PANEL OF INFORMATION SECURITY AUDITING ORGANISATIONS

Background

Indian Computer Emergency Response Team (CERT-In), under the Ministry of Electronics &
Information Technology, Government of India has created a panel of ‘IT security auditing
organisations’ for auditing, including vulnerability assessment and penetration testing of
computer systems , networks & applications of various organizations of the Government and
those in other sectors of Indian economy.

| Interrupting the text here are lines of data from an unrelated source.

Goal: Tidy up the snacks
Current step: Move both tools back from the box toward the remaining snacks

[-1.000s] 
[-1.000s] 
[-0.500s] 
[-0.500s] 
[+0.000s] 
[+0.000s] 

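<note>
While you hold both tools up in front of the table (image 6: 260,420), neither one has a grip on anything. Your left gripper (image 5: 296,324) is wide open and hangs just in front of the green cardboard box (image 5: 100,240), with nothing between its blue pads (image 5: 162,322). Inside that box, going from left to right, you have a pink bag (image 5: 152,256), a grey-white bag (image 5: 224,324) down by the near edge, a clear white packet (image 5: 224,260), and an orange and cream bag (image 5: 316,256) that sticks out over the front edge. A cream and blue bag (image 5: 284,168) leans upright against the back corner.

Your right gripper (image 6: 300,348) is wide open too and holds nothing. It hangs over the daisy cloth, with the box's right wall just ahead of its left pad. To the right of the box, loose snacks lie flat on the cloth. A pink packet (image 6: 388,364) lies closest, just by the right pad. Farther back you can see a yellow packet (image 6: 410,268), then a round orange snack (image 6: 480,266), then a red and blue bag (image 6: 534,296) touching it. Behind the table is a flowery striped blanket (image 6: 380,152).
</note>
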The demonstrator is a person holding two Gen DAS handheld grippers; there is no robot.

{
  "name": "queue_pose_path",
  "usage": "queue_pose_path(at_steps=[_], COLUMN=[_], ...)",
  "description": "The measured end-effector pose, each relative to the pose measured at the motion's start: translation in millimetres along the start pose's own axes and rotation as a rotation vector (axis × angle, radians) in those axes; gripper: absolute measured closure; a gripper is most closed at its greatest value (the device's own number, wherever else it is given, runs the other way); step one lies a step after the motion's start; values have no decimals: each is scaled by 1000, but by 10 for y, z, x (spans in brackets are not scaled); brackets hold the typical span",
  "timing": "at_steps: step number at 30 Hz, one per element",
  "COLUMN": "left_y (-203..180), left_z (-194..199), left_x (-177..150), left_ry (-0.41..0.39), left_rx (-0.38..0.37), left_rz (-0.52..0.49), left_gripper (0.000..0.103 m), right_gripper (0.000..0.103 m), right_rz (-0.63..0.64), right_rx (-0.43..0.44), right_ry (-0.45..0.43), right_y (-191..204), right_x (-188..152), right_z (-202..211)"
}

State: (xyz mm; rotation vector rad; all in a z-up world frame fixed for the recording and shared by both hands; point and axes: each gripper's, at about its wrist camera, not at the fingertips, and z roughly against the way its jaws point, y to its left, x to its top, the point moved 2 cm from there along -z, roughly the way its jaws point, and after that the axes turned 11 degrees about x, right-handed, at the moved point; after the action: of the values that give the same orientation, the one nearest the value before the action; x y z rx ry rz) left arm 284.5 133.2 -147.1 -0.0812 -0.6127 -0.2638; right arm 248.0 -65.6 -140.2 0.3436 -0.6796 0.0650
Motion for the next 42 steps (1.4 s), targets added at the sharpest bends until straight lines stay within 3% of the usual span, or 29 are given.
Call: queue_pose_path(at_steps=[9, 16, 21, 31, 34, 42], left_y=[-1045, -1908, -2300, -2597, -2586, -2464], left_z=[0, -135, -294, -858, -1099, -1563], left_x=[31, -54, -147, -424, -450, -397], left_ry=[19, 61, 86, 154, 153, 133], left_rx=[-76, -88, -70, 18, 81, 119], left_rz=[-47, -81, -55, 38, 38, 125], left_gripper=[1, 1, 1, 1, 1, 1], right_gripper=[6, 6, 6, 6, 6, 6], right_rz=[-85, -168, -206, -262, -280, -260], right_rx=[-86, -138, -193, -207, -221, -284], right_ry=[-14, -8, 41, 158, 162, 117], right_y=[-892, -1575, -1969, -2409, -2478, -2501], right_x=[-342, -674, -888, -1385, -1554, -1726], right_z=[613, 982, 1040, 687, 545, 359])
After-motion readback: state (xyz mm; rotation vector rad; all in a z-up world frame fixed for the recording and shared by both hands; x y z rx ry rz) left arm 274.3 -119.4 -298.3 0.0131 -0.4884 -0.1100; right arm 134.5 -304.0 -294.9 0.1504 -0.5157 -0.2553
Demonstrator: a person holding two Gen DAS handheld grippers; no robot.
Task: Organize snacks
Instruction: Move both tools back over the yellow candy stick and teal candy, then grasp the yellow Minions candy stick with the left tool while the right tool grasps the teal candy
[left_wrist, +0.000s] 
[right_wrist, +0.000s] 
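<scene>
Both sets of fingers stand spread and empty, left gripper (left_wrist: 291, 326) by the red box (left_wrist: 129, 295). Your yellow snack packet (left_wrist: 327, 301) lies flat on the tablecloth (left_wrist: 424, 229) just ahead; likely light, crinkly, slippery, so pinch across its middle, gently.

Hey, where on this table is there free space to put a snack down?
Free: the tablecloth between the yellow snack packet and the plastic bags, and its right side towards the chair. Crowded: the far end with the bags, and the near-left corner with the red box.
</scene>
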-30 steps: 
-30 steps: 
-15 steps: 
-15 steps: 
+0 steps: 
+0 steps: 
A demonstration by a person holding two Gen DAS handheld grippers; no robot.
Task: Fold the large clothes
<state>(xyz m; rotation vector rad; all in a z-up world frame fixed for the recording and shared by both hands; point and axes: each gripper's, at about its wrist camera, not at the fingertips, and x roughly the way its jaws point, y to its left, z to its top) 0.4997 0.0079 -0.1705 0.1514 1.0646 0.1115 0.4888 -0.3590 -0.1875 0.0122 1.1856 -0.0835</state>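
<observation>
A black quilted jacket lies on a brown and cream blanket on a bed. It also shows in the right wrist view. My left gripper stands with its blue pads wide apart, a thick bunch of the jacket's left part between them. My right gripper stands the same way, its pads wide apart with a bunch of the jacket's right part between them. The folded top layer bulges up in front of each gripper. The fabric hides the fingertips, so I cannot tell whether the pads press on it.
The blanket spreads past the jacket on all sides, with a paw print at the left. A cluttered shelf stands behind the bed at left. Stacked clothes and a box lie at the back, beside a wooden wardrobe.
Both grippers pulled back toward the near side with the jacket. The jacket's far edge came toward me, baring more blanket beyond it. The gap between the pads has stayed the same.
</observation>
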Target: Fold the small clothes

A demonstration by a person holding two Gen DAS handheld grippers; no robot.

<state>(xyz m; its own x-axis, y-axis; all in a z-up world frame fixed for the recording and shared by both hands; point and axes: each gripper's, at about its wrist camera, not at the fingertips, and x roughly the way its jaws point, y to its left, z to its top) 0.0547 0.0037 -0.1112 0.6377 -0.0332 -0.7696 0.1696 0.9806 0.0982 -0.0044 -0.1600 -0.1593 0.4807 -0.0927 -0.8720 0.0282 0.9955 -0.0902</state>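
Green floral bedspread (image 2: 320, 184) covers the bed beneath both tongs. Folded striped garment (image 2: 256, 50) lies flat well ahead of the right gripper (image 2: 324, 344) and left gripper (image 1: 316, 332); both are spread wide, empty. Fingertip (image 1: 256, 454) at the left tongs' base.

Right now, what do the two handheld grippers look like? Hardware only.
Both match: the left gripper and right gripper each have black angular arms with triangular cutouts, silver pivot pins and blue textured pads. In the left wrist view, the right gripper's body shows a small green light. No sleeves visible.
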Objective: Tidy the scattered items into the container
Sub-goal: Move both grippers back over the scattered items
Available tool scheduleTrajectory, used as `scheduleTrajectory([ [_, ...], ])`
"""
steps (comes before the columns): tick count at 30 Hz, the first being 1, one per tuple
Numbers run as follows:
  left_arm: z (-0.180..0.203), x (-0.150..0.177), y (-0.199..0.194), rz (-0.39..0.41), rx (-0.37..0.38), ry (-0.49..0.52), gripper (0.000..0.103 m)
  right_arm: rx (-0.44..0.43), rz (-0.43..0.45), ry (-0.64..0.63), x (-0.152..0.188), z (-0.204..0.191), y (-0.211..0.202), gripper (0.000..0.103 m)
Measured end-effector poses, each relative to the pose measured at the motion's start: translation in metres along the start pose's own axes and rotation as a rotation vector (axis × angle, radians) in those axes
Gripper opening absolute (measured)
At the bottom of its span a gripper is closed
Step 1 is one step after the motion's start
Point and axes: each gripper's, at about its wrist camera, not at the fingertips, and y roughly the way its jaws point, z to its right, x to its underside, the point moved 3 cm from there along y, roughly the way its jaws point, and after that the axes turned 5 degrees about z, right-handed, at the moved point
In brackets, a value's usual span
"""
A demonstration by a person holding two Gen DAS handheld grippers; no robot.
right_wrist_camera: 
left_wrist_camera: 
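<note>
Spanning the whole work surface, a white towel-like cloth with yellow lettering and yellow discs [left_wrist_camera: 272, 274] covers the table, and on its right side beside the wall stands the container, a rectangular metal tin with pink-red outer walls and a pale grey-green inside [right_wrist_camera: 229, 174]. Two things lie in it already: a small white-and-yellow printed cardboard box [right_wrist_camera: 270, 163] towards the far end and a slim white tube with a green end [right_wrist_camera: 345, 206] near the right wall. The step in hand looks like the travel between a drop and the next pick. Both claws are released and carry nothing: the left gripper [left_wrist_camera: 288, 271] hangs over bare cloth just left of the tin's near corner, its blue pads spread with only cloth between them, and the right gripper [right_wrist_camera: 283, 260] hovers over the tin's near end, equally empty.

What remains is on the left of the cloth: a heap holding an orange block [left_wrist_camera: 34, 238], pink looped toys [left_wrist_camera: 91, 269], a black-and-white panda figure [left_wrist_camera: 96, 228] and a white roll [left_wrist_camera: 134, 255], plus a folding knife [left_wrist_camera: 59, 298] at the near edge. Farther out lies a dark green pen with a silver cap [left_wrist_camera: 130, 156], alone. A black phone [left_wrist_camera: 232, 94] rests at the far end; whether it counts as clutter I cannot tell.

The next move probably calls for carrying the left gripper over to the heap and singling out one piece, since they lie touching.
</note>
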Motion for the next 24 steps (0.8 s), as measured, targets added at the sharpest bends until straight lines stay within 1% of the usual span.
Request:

The empanelled auditors will assess the information security risks. They will determine the
effectiveness of information security controls over information resources and assets that
support operations in the auditee organizations on their request. As a part of any audit, the
auditors may interview key personnel, conduct vulnerability assessments & penetration
testing, catalog existing security policies and controls, and examine IT assets.

The empanelled auditors –

1. possess the necessary tools, skills and capabilities to carry out tasks such as:

• IT security policy review and assessment against security best practices

• Information Security Testing
• Process Security Testing
• Internet Technology Security Testing
• Communications Security Testing
• Application security testing
• Wireless Security Testing
• Physical Security Testing

to assess the security posture of IT systems and networks for protection against -

• External threats, by way of remote infrastructure security assessment

• Internal threats, by way of on-site infrastructure security assessment
• Integrated system threats, by way of application security assessment

2. agree to provide the IT Security auditing services in accordance with the

commercial contract to be entered into with the auditee organizations and abide by
all the conditions of empanelment as well as service delivery.

AUDIT ASSIGNMENTS

An Auditor will be contracted by a customer directly to perform IT security audits. CERT-In

is not a party to such contracts.

CERT-In may choose to associate its experts in audit assignments of an auditor to gain
firsthand knowledge of quality of audits being carried out by the auditor.

For all other details, please refer to the document ‘ Empanelment of IT Security Auditing
Organisations - Terms and Conditions for Empanelment, version 3, March 29, 2012.